TASK ITEM:
Show all lines of the listing that contain the word "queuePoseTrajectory".

◆ ◆ ◆ ◆

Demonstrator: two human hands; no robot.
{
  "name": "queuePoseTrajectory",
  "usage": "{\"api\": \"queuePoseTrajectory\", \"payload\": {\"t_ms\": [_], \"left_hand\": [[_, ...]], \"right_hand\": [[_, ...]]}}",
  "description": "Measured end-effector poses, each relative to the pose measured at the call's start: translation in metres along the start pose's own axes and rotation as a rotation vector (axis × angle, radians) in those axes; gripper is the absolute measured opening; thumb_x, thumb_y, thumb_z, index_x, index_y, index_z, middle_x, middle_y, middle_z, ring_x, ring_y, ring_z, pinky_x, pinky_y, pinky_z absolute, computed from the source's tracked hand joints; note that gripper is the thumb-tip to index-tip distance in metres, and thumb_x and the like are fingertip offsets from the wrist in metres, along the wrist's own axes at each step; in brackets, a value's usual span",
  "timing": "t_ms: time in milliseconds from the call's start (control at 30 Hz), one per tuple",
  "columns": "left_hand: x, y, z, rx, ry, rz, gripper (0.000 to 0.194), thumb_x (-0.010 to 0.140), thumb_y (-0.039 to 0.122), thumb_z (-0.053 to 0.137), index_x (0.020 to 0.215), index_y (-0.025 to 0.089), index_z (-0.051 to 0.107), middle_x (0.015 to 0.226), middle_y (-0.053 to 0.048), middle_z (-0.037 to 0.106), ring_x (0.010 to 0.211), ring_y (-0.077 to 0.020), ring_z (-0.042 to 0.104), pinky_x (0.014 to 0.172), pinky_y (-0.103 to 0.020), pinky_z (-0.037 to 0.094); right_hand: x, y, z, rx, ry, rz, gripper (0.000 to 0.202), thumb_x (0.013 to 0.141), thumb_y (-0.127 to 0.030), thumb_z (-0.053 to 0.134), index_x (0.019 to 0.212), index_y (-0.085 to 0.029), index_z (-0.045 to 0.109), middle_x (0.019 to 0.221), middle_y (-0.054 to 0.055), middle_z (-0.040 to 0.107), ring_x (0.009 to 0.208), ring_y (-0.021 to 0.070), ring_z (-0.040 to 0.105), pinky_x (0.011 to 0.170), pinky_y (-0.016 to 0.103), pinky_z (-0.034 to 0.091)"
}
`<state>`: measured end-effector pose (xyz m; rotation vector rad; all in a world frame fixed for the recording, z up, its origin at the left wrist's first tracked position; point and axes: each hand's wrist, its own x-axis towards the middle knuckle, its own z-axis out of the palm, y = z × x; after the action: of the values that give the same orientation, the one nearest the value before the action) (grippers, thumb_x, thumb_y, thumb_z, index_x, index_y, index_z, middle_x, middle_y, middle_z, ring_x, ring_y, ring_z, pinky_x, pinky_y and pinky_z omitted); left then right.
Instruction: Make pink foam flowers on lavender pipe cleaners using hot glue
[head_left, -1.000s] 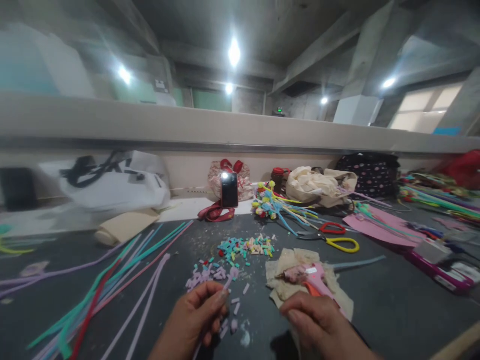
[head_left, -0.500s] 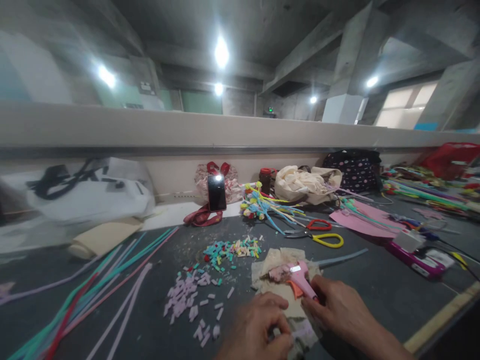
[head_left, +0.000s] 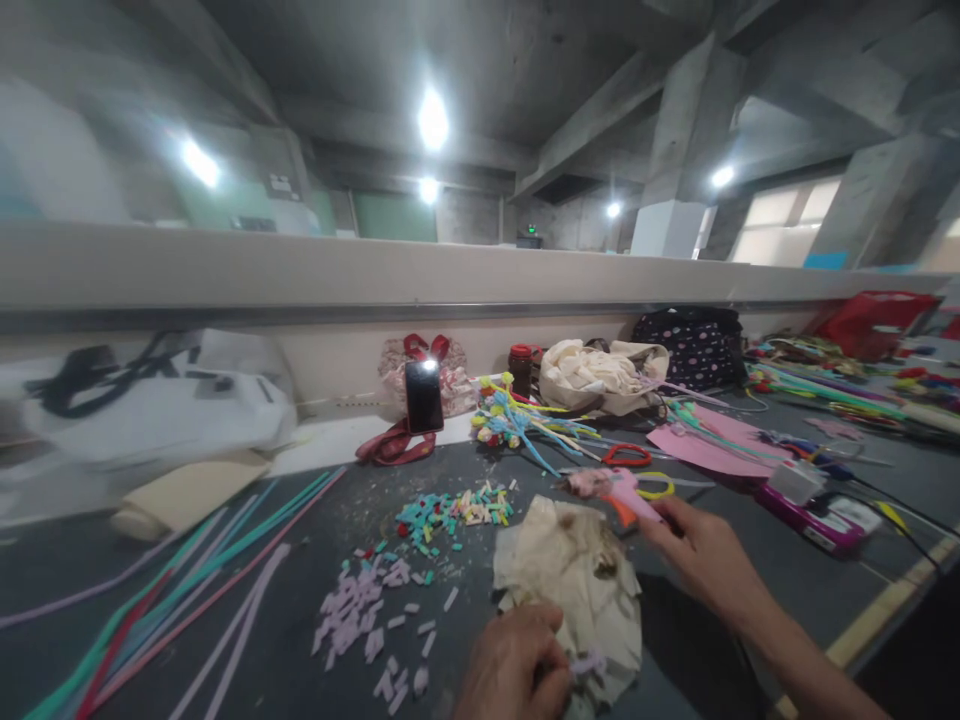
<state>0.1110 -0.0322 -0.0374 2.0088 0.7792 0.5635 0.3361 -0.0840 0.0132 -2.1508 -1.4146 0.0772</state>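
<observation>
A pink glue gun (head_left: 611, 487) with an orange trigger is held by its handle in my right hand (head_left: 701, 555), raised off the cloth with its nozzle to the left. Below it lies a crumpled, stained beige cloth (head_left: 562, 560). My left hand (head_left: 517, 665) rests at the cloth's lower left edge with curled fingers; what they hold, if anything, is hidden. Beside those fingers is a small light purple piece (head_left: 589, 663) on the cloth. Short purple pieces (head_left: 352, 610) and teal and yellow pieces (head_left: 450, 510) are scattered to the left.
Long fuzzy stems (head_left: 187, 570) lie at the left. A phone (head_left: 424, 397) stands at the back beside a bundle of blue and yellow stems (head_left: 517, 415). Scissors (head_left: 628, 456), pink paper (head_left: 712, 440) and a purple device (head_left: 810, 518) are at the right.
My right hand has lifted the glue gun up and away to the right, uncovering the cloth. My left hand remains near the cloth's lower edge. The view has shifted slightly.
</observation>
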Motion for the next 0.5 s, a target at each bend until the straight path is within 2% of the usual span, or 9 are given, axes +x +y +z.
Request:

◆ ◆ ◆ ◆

ANSWER SECTION:
  "name": "queuePoseTrajectory",
  "usage": "{\"api\": \"queuePoseTrajectory\", \"payload\": {\"t_ms\": [_], \"left_hand\": [[_, ...]], \"right_hand\": [[_, ...]]}}",

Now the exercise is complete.